> Exercise requirements:
Starting with the line containing "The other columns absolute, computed" and going on through the line containing "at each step", return the lines of the data below exactly, and only those.

> Extracted records:
◇ ◇ ◇ ◇
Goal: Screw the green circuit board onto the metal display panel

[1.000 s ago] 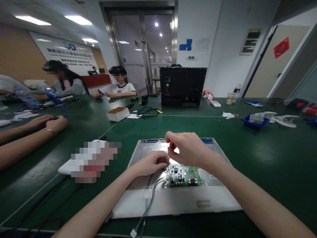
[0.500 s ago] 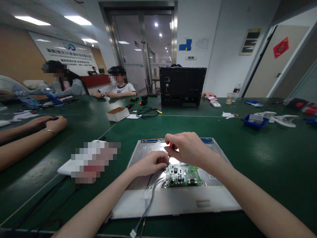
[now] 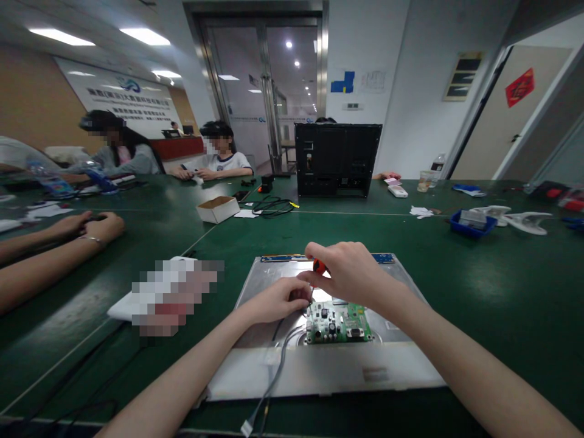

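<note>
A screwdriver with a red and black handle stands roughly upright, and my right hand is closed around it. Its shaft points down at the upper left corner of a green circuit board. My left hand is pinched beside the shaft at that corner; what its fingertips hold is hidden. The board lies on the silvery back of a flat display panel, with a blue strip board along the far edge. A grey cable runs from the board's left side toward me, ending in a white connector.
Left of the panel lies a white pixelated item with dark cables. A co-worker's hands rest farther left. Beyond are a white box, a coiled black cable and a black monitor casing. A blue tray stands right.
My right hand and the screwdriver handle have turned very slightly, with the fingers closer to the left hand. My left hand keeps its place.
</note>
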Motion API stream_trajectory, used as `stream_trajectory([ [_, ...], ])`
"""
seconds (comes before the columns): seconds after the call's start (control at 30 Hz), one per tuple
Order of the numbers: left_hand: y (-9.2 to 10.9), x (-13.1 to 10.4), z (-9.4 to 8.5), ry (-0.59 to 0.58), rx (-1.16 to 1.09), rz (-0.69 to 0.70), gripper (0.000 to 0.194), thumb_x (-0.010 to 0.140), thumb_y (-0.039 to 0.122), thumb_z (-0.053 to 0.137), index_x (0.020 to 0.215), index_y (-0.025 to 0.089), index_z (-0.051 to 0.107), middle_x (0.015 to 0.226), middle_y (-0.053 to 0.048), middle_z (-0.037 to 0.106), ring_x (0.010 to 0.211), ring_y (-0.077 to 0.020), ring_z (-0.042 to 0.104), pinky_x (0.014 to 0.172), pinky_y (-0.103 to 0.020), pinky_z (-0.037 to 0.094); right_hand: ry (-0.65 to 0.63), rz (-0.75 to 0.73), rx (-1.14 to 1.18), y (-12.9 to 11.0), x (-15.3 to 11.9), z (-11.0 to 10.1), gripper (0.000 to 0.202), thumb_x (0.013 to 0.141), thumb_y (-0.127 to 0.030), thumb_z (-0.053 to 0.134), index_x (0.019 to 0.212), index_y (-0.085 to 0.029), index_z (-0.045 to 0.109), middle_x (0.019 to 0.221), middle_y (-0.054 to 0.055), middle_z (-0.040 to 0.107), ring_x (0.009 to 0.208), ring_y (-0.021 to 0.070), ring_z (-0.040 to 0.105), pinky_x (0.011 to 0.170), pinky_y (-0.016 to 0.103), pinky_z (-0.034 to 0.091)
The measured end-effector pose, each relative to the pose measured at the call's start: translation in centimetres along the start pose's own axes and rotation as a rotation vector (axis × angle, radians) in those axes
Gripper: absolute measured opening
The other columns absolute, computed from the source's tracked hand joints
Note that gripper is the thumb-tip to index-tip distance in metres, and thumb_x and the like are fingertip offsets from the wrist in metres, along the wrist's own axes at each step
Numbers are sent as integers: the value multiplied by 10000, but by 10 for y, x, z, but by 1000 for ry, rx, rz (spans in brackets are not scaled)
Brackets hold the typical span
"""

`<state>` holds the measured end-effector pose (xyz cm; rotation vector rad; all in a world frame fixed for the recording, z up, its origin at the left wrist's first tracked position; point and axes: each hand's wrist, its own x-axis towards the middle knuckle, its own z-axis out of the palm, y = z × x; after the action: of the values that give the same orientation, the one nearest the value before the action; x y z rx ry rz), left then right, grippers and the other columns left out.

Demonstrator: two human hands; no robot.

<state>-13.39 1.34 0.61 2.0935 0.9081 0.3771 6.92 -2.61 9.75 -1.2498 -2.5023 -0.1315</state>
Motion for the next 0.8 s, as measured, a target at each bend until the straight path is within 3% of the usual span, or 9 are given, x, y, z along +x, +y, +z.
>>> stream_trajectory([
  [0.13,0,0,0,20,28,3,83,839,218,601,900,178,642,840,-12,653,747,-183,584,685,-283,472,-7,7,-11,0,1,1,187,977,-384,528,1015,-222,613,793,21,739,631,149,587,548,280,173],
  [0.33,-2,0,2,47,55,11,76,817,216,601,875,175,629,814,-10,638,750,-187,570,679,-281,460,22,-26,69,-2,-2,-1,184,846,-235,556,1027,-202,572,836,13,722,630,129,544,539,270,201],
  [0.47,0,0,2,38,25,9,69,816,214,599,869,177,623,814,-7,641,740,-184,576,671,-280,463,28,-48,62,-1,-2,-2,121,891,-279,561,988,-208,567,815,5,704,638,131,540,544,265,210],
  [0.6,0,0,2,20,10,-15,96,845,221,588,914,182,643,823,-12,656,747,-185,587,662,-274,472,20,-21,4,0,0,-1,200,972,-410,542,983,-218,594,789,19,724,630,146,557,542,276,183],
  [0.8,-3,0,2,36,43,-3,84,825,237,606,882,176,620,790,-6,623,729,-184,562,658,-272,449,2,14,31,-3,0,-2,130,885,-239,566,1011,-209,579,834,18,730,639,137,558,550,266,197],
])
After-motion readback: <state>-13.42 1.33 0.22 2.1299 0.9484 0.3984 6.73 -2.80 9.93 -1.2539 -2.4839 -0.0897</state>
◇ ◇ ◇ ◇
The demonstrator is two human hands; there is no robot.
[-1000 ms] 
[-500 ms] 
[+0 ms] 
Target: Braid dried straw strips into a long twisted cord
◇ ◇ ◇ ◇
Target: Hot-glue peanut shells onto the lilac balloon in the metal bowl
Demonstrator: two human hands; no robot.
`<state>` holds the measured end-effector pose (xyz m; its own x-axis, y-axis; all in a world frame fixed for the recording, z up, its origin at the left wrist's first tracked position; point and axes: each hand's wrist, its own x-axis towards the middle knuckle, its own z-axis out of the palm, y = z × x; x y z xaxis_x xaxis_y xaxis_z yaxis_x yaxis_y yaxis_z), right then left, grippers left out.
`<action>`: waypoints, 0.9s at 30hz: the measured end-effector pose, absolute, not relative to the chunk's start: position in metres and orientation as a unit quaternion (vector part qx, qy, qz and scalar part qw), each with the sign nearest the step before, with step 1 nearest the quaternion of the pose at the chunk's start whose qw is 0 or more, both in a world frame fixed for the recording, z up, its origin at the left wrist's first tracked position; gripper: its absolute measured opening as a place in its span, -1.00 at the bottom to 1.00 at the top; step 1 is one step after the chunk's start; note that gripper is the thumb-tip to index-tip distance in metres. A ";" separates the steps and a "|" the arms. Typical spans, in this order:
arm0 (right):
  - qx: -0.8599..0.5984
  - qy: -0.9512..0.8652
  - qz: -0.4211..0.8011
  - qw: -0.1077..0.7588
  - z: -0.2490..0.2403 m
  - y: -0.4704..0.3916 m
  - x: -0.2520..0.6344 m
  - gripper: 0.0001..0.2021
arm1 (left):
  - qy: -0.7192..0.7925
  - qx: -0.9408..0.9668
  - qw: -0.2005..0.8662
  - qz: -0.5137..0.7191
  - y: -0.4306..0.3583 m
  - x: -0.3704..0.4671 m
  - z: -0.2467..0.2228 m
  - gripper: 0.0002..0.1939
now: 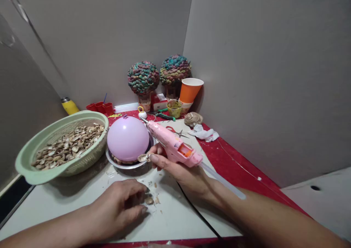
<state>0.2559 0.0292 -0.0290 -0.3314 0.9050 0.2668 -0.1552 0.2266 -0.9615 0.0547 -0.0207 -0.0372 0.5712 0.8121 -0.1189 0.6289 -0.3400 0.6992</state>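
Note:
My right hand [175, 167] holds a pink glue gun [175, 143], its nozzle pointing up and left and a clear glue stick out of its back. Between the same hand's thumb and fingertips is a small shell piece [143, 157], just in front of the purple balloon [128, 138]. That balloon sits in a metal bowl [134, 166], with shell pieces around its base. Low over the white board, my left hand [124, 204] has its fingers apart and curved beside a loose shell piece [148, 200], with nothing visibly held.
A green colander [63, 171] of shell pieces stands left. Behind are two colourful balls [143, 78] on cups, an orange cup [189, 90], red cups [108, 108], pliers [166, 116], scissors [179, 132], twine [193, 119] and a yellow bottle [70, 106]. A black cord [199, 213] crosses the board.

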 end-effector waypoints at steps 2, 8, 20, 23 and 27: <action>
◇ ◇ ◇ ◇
> Exercise response:
The other columns absolute, computed from the source's tracked hand joints
Note that gripper is the thumb-tip to index-tip distance in metres, and thumb_x and the like are fingertip offsets from the wrist in metres, along the wrist's own axes at each step

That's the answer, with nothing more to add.